Of course, there are a whole new set of problems–some of which he alread has (e.g., leg cramps and hypotension)–with HD and, initially, he felt that going to HD was the end of the line. I think he has reconsidered that opinion some, but I now he and my mom are both very concerned.

The pulmonary doctor found that he has some fibrous thing–don’t want to say mass or growth and can’t remember what he called it–that he explained was similar to a dried out sponge that needed to be re-hydrated. He wants to do another CT scan in a month and check it out; he said that there is a strong possibility that my dad’s cough could be caused by the diaylsate irritating his diaphragm as well as the scarring at the base of his lungs. If that’s the case, the coughing should improve when he is on HD if that’s what he decides to do in a couple of weeks.

I had asked the dr. about the other drugs to use in the treatment of hypotension (besides medrodine) and he dismissed them by saying that they were not nearly as effective. He cannot keep using medrodine, though, due to the side effects. Have you heard anything about drugs that would be as effective as medrodine minus the side effects (e.g., chills, sweats, urine retention). He is taking 2/3 dosage and cannot tolerate anymore than that and that amount has done nothing to control the BP.

Thank you, again, for answering my posts. You have been VERY helpful!!

On CAPD, the dialysis drain should be more than the amount of fluid in the bag. If your dad is using 2 L (2000 ml) of solution 4 or more times a day, but only removing 1300 ml a day, more fluid is being put in than is coming out. If so, his weight may be increasing. Has he gained weight recently?

I wonder if his PD catheter may have migrated so it’s not low enough in the abdominal cavity to remove the dialysate he puts in plus the fluid that he gets when he eats and drinks. This might make it appear that CAPD is not working well. It might be worthwhile asking the nurse or doctor to check to see if his catheter is where it should be? It’s possible to reposition a catheter if it’s not in where it should be.

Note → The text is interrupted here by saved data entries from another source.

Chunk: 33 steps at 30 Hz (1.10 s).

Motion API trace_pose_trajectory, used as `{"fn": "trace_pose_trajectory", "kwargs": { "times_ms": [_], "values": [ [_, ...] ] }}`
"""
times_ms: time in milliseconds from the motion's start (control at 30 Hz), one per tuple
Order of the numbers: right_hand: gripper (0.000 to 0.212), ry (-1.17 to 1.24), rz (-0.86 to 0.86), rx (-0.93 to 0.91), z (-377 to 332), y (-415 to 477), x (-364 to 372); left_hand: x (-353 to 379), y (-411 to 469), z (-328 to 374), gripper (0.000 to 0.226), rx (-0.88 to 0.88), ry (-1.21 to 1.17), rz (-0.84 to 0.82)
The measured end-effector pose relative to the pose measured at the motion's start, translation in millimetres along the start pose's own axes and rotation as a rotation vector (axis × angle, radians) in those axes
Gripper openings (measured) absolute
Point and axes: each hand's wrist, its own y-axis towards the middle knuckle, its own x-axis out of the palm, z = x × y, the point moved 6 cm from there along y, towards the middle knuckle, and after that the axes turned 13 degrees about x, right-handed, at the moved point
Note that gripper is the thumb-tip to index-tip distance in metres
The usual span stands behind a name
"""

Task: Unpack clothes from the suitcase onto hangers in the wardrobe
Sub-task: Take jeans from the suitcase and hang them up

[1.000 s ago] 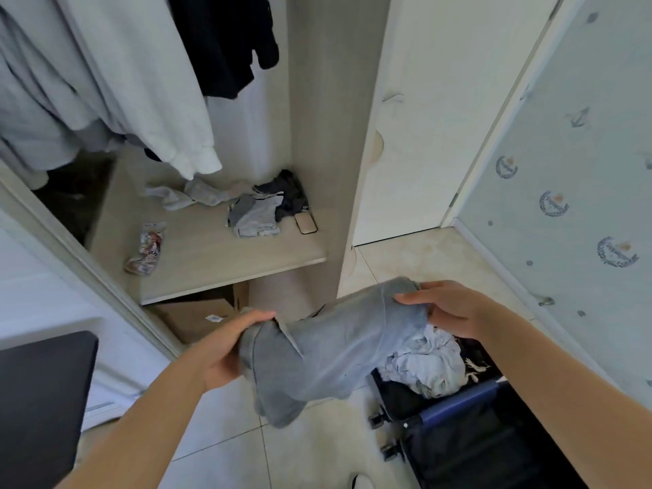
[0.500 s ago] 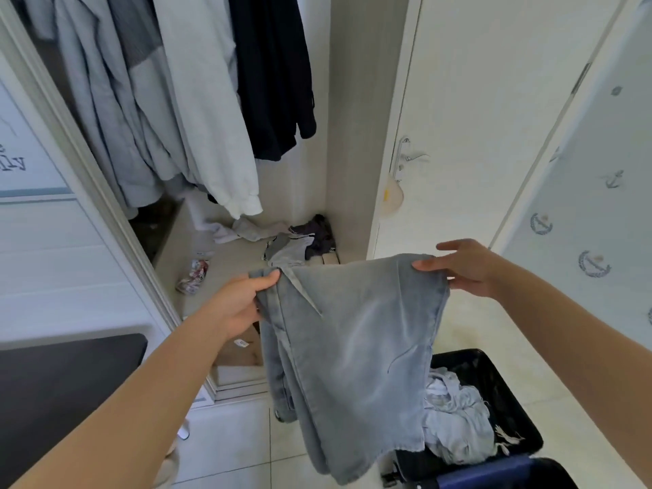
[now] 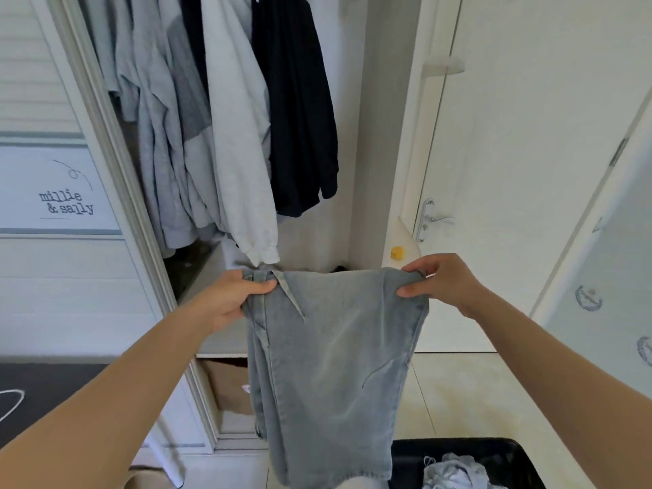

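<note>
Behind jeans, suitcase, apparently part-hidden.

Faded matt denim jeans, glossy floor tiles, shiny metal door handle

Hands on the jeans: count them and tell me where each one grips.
2. The left hand grips the top edge of the jeans at its left corner; the right hand pinches the top edge at its right corner. Both are in full view.
</note>
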Motion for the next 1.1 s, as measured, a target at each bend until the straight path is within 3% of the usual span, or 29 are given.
{"fn": "trace_pose_trajectory", "kwargs": {
  "times_ms": [100, 200, 267, 333, 467, 567, 800, 1100],
  "values": [
    [0.028, -0.051, 0.036, -0.059, -16, 17, -10, -2, 15, 32, 0.041, 0.155, -0.066, 0.115],
    [0.017, -0.211, 0.122, -0.237, -48, 36, -18, -3, 36, 73, 0.035, 0.28, -0.081, 0.204],
    [0.023, -0.38, 0.161, -0.288, -76, 48, -21, -7, 55, 101, 0.03, 0.35, -0.076, 0.225],
    [0.026, -0.51, 0.082, -0.244, -102, 58, -20, -10, 71, 129, 0.025, 0.401, -0.073, 0.212],
    [0.031, -0.409, 0.024, -0.296, -174, 72, -14, -28, 110, 169, 0.02, 0.411, -0.143, 0.19],
    [0.04, -0.38, 0.117, -0.373, -230, 90, -10, -43, 140, 200, 0.021, 0.429, -0.214, 0.198],
    [0.026, -0.453, 0.311, -0.446, -329, 127, -2, -71, 197, 258, 0.028, 0.486, -0.206, 0.144],
    [0.027, -0.632, 0.68, -0.496, -450, 176, -66, -90, 262, 333, 0.031, 0.589, -0.236, 0.142]
  ]
}}
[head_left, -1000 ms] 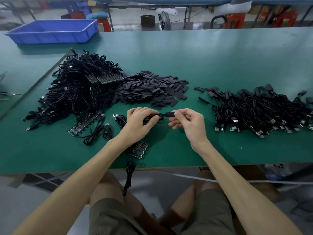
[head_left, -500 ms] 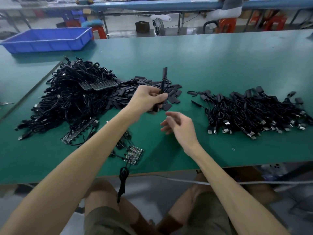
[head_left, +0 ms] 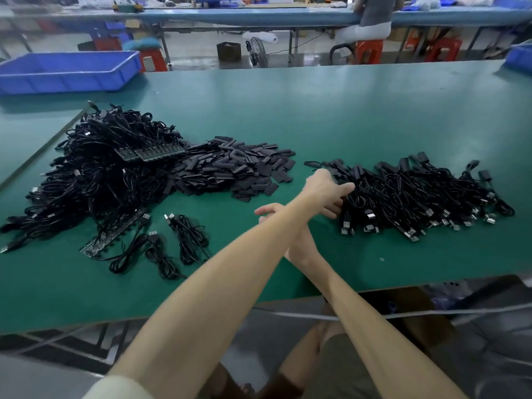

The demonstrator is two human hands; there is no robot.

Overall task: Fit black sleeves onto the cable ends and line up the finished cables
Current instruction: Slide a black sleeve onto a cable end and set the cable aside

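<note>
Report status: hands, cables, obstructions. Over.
Left hand at near-left edge of the finished cable pile, grip unclear. Right hand loose, empty, partly under the crossing left forearm. Sleeve pile and unsleeved cable heap lie apart from both hands.

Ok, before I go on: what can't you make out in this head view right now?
Right hand: head view, mostly under the crossing left forearm; only fingertips show, so any hold is unknown.
Left hand: head view, fingers tucked against the finished cable pile; grip unclear.
Tangled cable heap: head view, cut off by the left edge.
</note>
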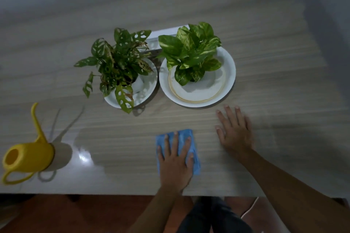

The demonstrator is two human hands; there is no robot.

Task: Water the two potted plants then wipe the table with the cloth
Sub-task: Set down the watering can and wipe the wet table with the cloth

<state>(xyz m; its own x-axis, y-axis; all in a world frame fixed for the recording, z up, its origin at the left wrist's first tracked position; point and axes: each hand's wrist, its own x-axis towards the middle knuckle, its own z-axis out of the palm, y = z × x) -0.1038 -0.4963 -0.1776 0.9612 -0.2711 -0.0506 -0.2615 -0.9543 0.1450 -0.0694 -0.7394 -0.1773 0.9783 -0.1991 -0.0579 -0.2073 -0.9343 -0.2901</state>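
- The blue cloth [178, 149] looks soft, light, probably damp — press it flat rather than pinch.
- Left hand [175, 159] lies spread, palm down, on it.
- Right hand [234, 130] rests open on the table [284, 100].

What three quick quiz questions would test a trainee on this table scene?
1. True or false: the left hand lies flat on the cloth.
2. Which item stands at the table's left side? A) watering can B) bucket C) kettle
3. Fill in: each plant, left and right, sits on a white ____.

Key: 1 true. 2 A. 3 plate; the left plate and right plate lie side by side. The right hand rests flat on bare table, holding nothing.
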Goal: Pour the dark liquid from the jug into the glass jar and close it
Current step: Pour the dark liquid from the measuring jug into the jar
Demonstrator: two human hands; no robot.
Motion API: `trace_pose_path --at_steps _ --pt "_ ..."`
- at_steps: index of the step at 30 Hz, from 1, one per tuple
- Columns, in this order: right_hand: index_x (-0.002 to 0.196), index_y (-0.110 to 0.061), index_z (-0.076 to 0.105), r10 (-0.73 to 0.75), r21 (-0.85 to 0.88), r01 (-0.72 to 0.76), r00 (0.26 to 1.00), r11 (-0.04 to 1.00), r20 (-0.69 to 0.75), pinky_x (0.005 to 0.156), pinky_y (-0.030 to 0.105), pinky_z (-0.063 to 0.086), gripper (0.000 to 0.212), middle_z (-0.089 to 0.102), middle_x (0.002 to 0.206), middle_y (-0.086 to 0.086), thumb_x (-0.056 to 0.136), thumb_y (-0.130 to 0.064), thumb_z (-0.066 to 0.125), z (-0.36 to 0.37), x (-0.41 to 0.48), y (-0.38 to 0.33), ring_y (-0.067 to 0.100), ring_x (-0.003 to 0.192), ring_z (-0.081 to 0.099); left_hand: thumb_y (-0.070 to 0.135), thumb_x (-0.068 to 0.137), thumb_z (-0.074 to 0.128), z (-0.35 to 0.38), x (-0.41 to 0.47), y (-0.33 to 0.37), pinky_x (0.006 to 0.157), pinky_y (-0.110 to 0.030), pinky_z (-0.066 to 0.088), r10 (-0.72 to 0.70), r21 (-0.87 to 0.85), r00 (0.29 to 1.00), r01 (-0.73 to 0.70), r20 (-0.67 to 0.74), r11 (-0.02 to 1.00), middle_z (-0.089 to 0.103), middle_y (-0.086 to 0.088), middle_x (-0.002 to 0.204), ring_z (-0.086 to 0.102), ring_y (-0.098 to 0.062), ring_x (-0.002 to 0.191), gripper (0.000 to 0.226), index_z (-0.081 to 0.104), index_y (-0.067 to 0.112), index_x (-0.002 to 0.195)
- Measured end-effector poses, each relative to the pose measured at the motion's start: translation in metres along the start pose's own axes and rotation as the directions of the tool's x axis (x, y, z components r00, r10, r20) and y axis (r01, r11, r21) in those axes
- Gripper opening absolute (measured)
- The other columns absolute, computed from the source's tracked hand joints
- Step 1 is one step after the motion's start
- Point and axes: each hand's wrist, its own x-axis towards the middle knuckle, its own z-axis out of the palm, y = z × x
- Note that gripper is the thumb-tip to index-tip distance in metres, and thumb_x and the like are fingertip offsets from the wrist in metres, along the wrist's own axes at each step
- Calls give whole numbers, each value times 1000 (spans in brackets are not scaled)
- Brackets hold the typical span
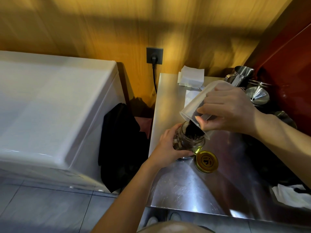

His albumin level sounds like it’s pretty good, but patients do even better if they can keep their albumin level at 4.0 or higher. This is not easy to do on PD because the dialysate pulls off more protein than is removed with HD. He may want to ask the dietitian for ways to increase his albumin level.

I read about midodrine hydrochloride (ProAmatine). It mentioned the side effects you reported. It doesn’t look like this drug has been studied in patients with renal impairment from this description.
http://www.rxlist.com/cgi/generic/midodrine_wcp.htm

This very comprehensive article from Mayo Clinic discusses hypotension and shares information about about other treatments for hypotension besides midodrine. One non-drug recommendation is to wear compression stockings.